113. A 3D printed product comprising a photocured silicone composition prepared according to the method of any one of embodiments 87 to 101.

114. A 3D printer cartridge comprising a chamber, the chamber comprising a mixture of an olefin polysiloxane comprising one or more side chains comprising a strained cyclic functional group and/or one or more terminations comprising a strained cyclic functional group, wherein the strained cyclic functional group of the one or more side chains and/or the one or more terminations comprises a carbon-carbon double bond; and a mercapto polysiloxane having a plurality of thiol functional groups.

115. The 3D printer cartridge of embodiment 114, wherein the cartridge further comprises an indicator providing information on the amount of mixture contained within the chamber.

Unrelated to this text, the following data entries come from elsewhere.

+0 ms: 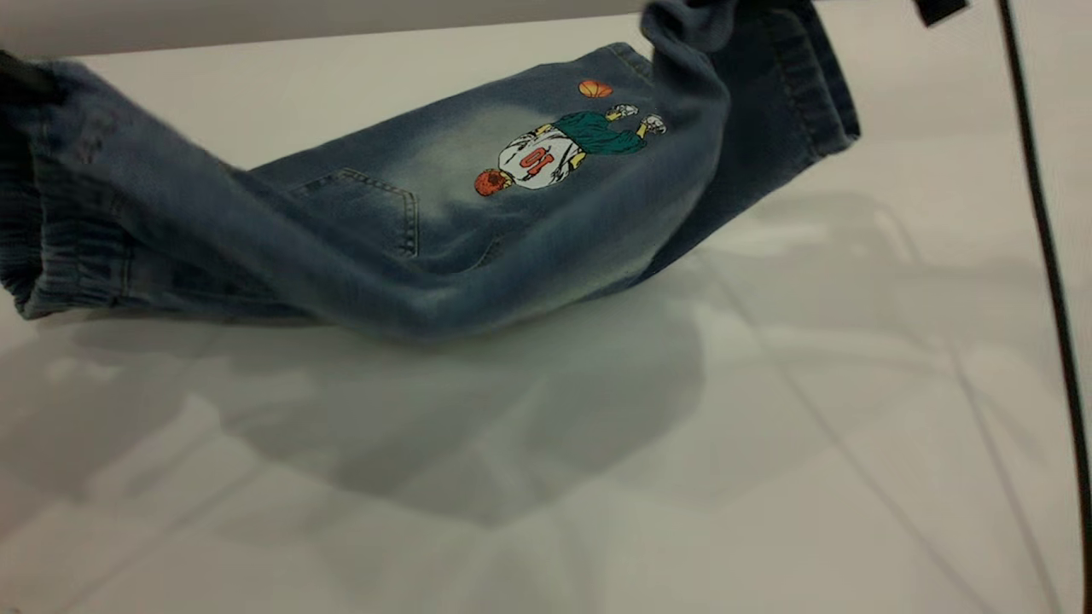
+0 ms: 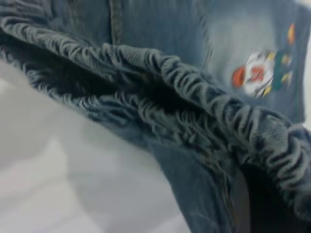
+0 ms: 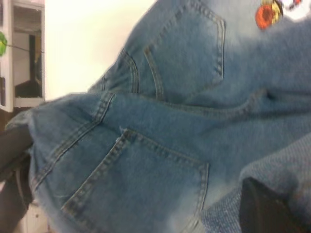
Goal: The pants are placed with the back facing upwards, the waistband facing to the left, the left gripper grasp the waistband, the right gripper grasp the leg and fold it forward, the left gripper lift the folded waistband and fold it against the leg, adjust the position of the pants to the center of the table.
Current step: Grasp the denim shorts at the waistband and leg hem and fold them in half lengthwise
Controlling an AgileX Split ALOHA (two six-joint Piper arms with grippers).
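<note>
One pair of pants (image 1: pixel 444 222) hangs slung between the two arms, its long axis running left to right across the desk (image 1: pixel 768 443), both ends raised and the middle sagging until the lower fold rests on or just above the surface. The waistband (image 1: pixel 51 239) is at the left end, and the left wrist view shows its gathered ruffles (image 2: pixel 194 97) close up. The left tool (image 1: pixel 26 81) appears only as a dark sliver at the left edge above the waistband, so whether it is clamped on the cloth cannot be told, though the lifted band suggests a hold. At the right end the plain leg (image 1: pixel 768 77) is pulled up out of the top of the exterior view and curls over the printed leg (image 1: pixel 563 153); the right tool (image 3: pixel 265 211) shows only as a black block against the denim, and its grip cannot be read either. Judging by this, the forward fold is partway done: the lifted leg must come toward the near side, and each arm is nearest its own end. The desk is pale, smooth and slightly glossy, carrying soft shadows. A black cable (image 1: pixel 1045 256) hangs at the right.
</note>
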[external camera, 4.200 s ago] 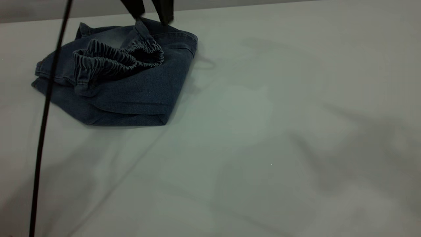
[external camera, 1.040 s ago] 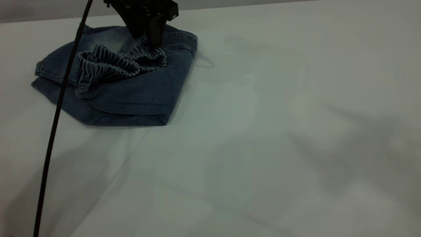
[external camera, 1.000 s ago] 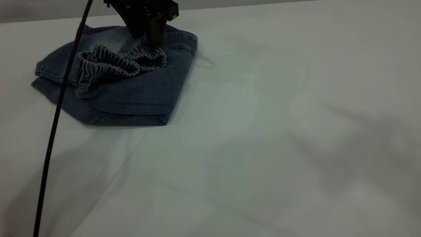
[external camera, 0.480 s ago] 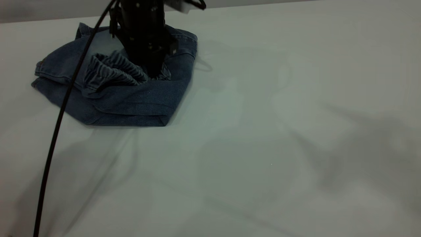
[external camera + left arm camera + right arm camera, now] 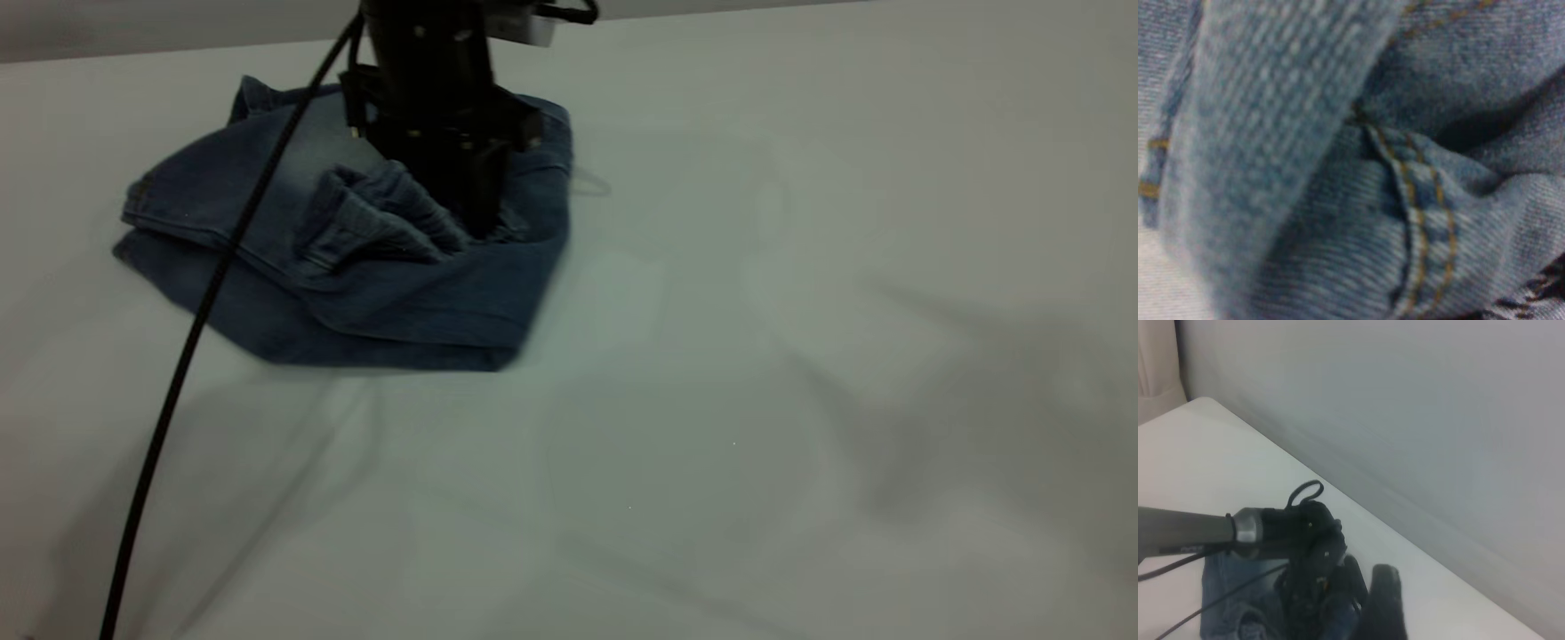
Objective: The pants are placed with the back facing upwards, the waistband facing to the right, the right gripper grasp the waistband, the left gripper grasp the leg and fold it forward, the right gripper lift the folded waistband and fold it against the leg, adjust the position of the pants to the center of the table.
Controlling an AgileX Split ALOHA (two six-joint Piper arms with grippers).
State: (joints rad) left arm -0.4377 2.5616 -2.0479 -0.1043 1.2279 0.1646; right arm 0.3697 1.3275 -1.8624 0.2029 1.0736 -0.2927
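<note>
The left gripper (image 5: 476, 213) presses into the pants (image 5: 373, 284) by the waistband (image 5: 382, 222), its cable (image 5: 204, 302) crossing them; whether its fingers are closed is hidden.

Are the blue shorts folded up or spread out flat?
Folded up. The pants lie in a bunched stack of layers on the table, the ruffled waistband on top. The left tool presses into them.

Folded blue denim shorts (image 5: 356, 267) lie in a rumpled bundle at the far left part of the plain white tabletop (image 5: 756, 400), their gathered elastic waistband (image 5: 373, 218) bunched on top, tan double stitching (image 5: 1421, 227) showing close up
</note>
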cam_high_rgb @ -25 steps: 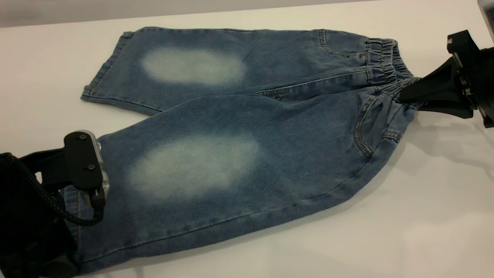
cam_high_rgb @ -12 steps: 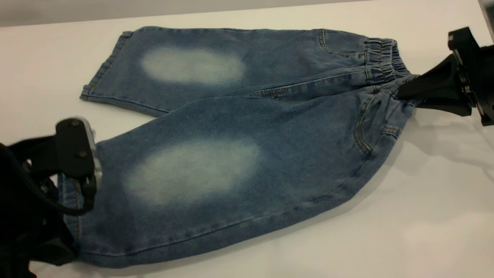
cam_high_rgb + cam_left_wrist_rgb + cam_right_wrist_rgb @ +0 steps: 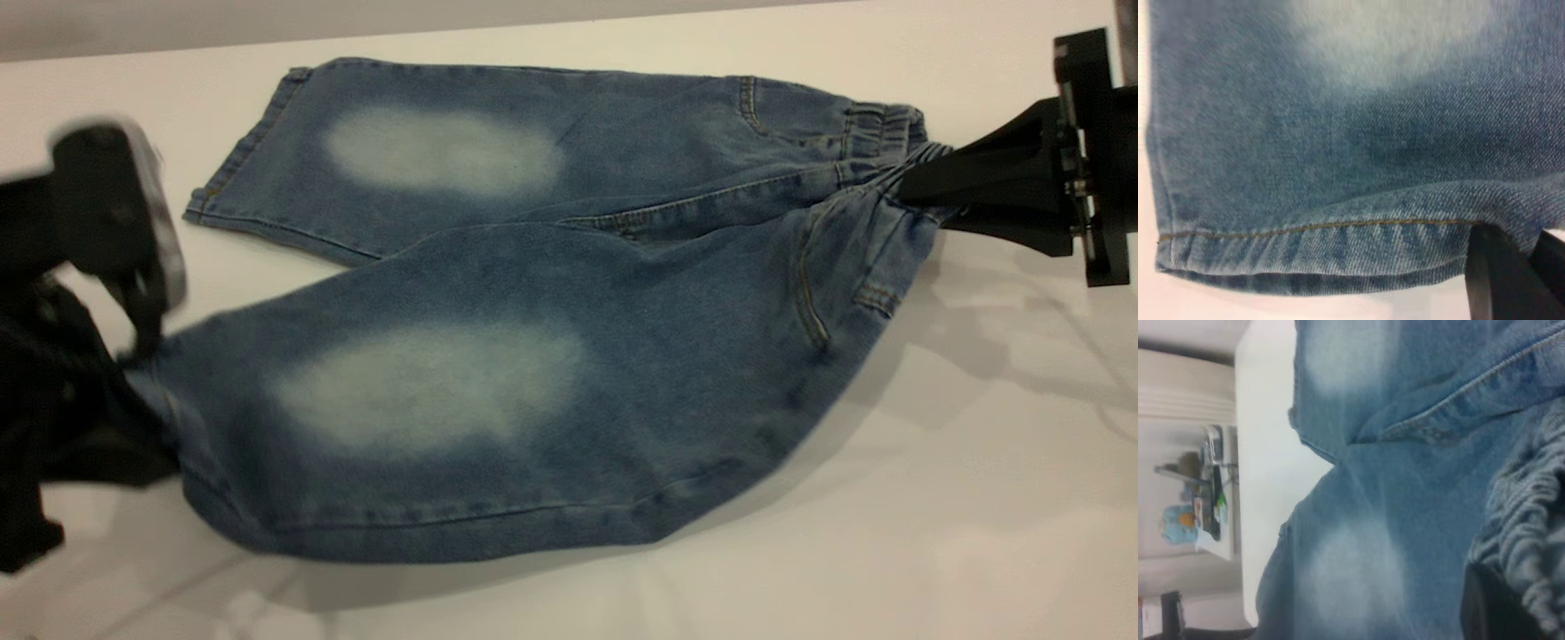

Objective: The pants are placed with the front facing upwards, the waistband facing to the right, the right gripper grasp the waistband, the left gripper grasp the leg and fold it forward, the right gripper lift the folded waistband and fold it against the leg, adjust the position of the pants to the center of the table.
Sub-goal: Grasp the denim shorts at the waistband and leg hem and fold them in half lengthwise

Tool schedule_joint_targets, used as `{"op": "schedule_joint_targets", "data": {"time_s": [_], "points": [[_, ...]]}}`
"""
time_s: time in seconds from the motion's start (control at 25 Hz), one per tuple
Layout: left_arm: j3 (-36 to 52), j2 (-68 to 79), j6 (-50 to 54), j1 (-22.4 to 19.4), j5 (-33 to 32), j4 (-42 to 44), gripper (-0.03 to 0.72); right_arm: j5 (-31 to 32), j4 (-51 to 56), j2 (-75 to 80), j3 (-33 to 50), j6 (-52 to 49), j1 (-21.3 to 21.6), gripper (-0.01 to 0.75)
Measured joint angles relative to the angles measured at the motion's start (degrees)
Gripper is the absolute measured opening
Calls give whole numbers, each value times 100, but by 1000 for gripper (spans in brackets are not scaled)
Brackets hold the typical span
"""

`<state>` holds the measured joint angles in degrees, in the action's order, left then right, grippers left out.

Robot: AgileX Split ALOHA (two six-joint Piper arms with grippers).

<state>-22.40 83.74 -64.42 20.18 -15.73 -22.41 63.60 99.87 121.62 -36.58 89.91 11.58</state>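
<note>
The blue denim pants (image 3: 498,293) lie front up on the white table (image 3: 978,498), waistband to the right. My left gripper (image 3: 140,356) is shut on the hem of the near leg and holds it up off the table. In the left wrist view the hem (image 3: 1305,247) runs into my black fingers (image 3: 1491,280). My right gripper (image 3: 911,182) is shut on the gathered waistband (image 3: 876,133), pulled into a raised bunch. The right wrist view shows the ruched waistband (image 3: 1531,520) above a dark finger (image 3: 1491,607). The far leg (image 3: 427,151) lies flat.
The table's far edge (image 3: 533,27) runs just behind the far leg. White tabletop stretches in front of and to the right of the pants. Beyond the table's left end, the right wrist view shows a cluttered shelf (image 3: 1198,507).
The left gripper has risen and swung left with the near leg's hem, lifting that leg off the table. The right gripper has risen slightly, pulling the waistband up and tighter.
</note>
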Motion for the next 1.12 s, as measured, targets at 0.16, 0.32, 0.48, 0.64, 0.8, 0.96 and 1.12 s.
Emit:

116. The 3D printer cartridge of embodiment 114 or 115, wherein the cartridge further comprises an interface unit. The 3D printer cartridge of embodiment 116, wherein the interface unit interfaces between the cartridge and a 3D printing apparatus when the cartridge is installed in the 3D printing apparatus. The 3D printer cartridge of embodiment 116 or 117, wherein the interface is operable to cause the release of at least a portion of the mixture from the chamber. The 3D printer cartridge of any one embodiments 116 to 118, wherein the interface is operable to cause the release of at least a portion of the mixture from the chamber via a release mechanism. The 3D printer cartridge of any one of embodiments 114 to 119, wherein the chamber further comprises a valve, wherein the valve provides for the deposition of the mixture when the cartridge is used in a 3D printing apparatus. The 3D printer cartridge of any one of embodiments 114 to 120, wherein the chamber is a flexible chamber, such as a bag. The 3D printer cartridge of any one of embodiments 114 to 120, wherein the chamber is rigid. The 3D printer cartridge of any one of embodiments 114 to 122, wherein the chamber is opaque. The 3D printer cartridge of any one of embodiments 114 to 122, wherein the chamber is impervious to light. The 3D printer cartridge of any one of embodiments 114 to 124, wherein the chamber is sealed. The 3D printer cartridge of any one of embodiments 114 to 125, wherein the chamber comprises a fill port. The 3D printer cartridge of any one of embodiments 114 to 126, wherein the mixture is not exposed to light prior to printing. The 3D printer cartridge of any one of embodiments 114 to 127, further comprising a filler. The 3D printer cartridge of any one of embodiments 114 to 128, wherein the 3D printer cartridge comprises the photocurable silicone composition of any one of embodiments 1 to 86. A kit, comprising: a. an olefin polysiloxane comprising one or more side chains comprising a strained cyclic functional group and/or one or more terminations comprising a strained cyclic functional group, wherein the strained cyclic functional group of the one or more side chains and/or the one or more terminations comprises a carbon-carbon double bond; and b. a mercapto polysiloxane having a plurality of thiol functional groups.

131. The kit of embodiment 130, further comprising a photoinitiator. 132. The kit of embodiment 130 or 131, further comprising a filler.

133. The kit of any one of embodiments 130 to 131, further comprising instructions for use.

134. The kit of any one of embodiments 130 to 133, wherein the olefin polysiloxane is as defined any one of embodiments 1 to 86.

135. The kit of any one of embodiments 130 to 134, wherein the mercapto polysiloxane is as defined any one of embodiments 1 to 86.